■ **EXERCISE REQUIREMENTS**: Every line in the records below between the one holding "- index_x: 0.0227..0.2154" and the one holding "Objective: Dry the", inclusive, is to be set down exactly; all other lines are to be left out.

■ **AVAILABLE DATA**:
■ ■ ■ ■
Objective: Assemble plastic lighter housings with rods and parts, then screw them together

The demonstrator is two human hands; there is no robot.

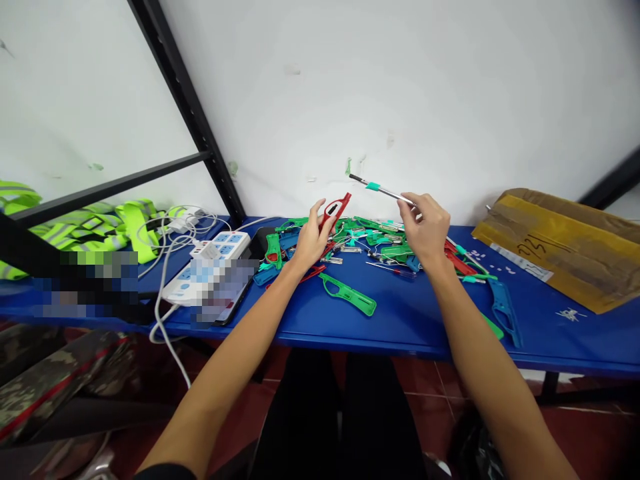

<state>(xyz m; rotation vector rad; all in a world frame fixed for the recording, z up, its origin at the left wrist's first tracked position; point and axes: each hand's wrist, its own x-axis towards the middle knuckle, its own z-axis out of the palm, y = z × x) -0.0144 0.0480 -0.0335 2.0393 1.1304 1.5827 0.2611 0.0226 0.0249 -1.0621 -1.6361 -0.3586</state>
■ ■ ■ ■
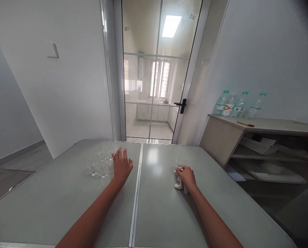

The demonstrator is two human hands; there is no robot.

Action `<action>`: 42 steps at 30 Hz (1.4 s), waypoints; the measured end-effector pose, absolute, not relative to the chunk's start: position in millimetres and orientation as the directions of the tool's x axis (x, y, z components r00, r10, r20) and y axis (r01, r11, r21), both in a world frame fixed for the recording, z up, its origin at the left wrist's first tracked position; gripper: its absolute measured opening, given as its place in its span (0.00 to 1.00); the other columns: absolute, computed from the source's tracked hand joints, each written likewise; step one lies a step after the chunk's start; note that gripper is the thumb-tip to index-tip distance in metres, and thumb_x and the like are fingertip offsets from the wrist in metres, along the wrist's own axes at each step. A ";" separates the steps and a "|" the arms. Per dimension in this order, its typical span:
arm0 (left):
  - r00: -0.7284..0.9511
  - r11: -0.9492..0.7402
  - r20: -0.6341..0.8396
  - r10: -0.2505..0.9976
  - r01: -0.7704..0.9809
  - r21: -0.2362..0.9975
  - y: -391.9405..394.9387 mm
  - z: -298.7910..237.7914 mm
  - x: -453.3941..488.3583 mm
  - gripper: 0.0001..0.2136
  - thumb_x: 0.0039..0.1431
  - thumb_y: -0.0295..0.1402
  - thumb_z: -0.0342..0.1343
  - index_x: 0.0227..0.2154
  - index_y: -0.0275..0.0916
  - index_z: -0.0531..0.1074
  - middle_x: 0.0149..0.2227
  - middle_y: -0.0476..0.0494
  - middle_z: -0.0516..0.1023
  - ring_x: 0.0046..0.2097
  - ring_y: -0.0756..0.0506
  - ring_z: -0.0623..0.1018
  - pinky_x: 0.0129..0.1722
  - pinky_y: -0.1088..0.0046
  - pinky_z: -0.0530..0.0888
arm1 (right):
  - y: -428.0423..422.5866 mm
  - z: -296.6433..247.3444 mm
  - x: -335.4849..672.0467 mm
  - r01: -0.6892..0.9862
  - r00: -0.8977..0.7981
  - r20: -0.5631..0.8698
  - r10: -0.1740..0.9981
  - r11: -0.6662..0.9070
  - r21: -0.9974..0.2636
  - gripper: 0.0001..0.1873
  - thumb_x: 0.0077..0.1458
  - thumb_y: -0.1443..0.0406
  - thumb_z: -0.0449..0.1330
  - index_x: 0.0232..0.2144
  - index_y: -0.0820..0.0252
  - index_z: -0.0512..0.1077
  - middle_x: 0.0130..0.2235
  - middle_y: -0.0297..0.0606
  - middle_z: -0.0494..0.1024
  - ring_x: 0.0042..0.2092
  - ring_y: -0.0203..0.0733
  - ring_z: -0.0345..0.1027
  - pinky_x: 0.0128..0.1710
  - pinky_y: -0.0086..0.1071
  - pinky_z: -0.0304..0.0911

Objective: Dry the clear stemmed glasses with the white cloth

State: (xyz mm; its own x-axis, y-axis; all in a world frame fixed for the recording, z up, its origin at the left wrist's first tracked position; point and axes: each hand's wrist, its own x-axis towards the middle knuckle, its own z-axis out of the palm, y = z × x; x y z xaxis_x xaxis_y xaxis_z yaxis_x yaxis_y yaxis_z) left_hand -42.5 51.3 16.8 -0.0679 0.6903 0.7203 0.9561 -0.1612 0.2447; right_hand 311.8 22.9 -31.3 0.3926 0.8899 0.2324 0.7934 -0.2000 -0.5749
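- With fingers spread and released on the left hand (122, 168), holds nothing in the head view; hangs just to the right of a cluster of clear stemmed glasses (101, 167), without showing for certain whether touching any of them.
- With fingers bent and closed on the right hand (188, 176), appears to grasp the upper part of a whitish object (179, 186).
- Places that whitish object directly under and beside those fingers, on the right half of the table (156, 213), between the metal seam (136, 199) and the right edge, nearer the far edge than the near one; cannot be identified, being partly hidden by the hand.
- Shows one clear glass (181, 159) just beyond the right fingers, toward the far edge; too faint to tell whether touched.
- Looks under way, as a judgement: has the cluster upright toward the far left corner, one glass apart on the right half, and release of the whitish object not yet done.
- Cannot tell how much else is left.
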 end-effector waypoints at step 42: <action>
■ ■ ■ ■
■ **WRITTEN RESPONSE**:
  - index_x: 0.0227..0.2154
  - index_y: -0.0275..0.0916
  - index_z: -0.0531..0.1074
  - middle_x: 0.0149..0.2227
  - middle_y: -0.0476..0.0494
  - middle_z: -0.0516..0.1023
  - ring_x: 0.0046..0.2097
  - ring_y: -0.0756..0.0506
  - ring_z: -0.0623..0.1018
  - pinky_x: 0.0129..0.1722
  - pinky_y: -0.1088..0.0046
  - pinky_z: -0.0530..0.0888
arm1 (right):
  - y: -428.0423..422.5866 mm
  - z: -296.6433..247.3444 mm
  - x: -335.4849..672.0467 mm
  - r01: -0.6892..0.9862
  - r00: -0.8977..0.7981
  - r20: -0.5631..0.8698
  - r10: -0.1740..0.9981
  - r11: -0.6662..0.9070
  - r21: -0.9974..0.2636
  - gripper: 0.0001..0.1873
  - thumb_x: 0.0077..0.1458
  - thumb_y: -0.1443..0.0406
  - thumb_z: -0.0449..0.1330
  - index_x: 0.0232..0.2144
  - index_y: -0.0820..0.0252
  - index_z: -0.0512..0.1077
  - middle_x: 0.0130..0.2235
  - middle_y: -0.0297..0.0606
  - middle_z: -0.0494..0.1024
  - ring_x: 0.0042..0.2092
  - ring_y: -0.0203..0.0733
  - ring_z: -0.0345..0.1027
  - pinky_x: 0.0128..0.1710
  - pinky_y: -0.0086..0.1071
  - pinky_z: -0.0304..0.0911

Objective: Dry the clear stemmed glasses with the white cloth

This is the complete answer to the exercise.